> [ACTION ITEM]: Retype the data below, every word of it, exactly.

> [DATASET EXCERPT]:
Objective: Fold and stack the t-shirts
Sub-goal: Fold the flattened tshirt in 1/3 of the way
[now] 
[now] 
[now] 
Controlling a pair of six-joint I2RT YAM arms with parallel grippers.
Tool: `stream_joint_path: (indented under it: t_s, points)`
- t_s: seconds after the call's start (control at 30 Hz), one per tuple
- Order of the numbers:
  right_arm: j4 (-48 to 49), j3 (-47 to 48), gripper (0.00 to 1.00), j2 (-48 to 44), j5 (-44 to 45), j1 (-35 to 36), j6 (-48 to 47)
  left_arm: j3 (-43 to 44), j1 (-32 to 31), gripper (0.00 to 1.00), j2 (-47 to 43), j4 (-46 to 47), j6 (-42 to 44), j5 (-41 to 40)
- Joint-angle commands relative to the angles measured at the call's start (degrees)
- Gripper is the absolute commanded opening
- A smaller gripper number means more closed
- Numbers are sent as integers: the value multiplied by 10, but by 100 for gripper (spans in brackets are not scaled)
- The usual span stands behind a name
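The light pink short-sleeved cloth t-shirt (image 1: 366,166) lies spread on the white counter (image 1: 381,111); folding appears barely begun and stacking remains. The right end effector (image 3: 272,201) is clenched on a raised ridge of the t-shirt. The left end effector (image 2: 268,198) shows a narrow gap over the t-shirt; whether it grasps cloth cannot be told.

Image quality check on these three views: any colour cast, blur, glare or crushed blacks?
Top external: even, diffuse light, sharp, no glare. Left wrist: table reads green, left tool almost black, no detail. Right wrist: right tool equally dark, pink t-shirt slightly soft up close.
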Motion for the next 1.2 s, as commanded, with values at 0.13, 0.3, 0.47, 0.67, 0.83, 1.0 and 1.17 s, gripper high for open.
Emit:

> [ANSWER TO THE EXERCISE]:
Objective: Fold and stack the t-shirts
Sub-goal: Fold the flattened tshirt in 1/3 of the way
[now] 
[now] 
[now] 
Controlling a pair of six-joint I2RT YAM arms with parallel grippers.
Tool: `stream_joint_path: (indented under it: t_s, points)`
- t_s: seconds after the call's start (control at 30 Hz), one per tuple
- Order of the numbers:
  right_arm: j4 (-48 to 49), j3 (-47 to 48), gripper (0.00 to 1.00), j2 (-48 to 44), j5 (-44 to 45), j1 (-35 to 36), j6 (-48 to 47)
  left_arm: j3 (-43 to 44), j1 (-32 to 31), gripper (0.00 to 1.00), j2 (-47 to 43), j4 (-46 to 47), j6 (-42 to 44), j5 (-41 to 40)
- Joint-angle commands relative to the angles measured at the call's start (degrees)
- Gripper is the absolute commanded opening
- A smaller gripper number means more closed
- Numbers are sent as integers: the value multiplied by 10, but by 100 for gripper (spans in brackets are not scaled)
- The usual span stands behind a name
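The light pink short-sleeved cloth t-shirt (image 1: 366,166) lies spread on the white counter (image 1: 381,111); folding appears barely begun and stacking remains. The right end effector (image 3: 272,201) is clenched on a raised ridge of the t-shirt. The left end effector (image 2: 268,198) shows a narrow gap over the t-shirt; whether it grasps cloth cannot be told.

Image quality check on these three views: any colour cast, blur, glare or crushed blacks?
Top external: even, diffuse light, sharp, no glare. Left wrist: table reads green, left tool almost black, no detail. Right wrist: right tool equally dark, pink t-shirt slightly soft up close.
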Motion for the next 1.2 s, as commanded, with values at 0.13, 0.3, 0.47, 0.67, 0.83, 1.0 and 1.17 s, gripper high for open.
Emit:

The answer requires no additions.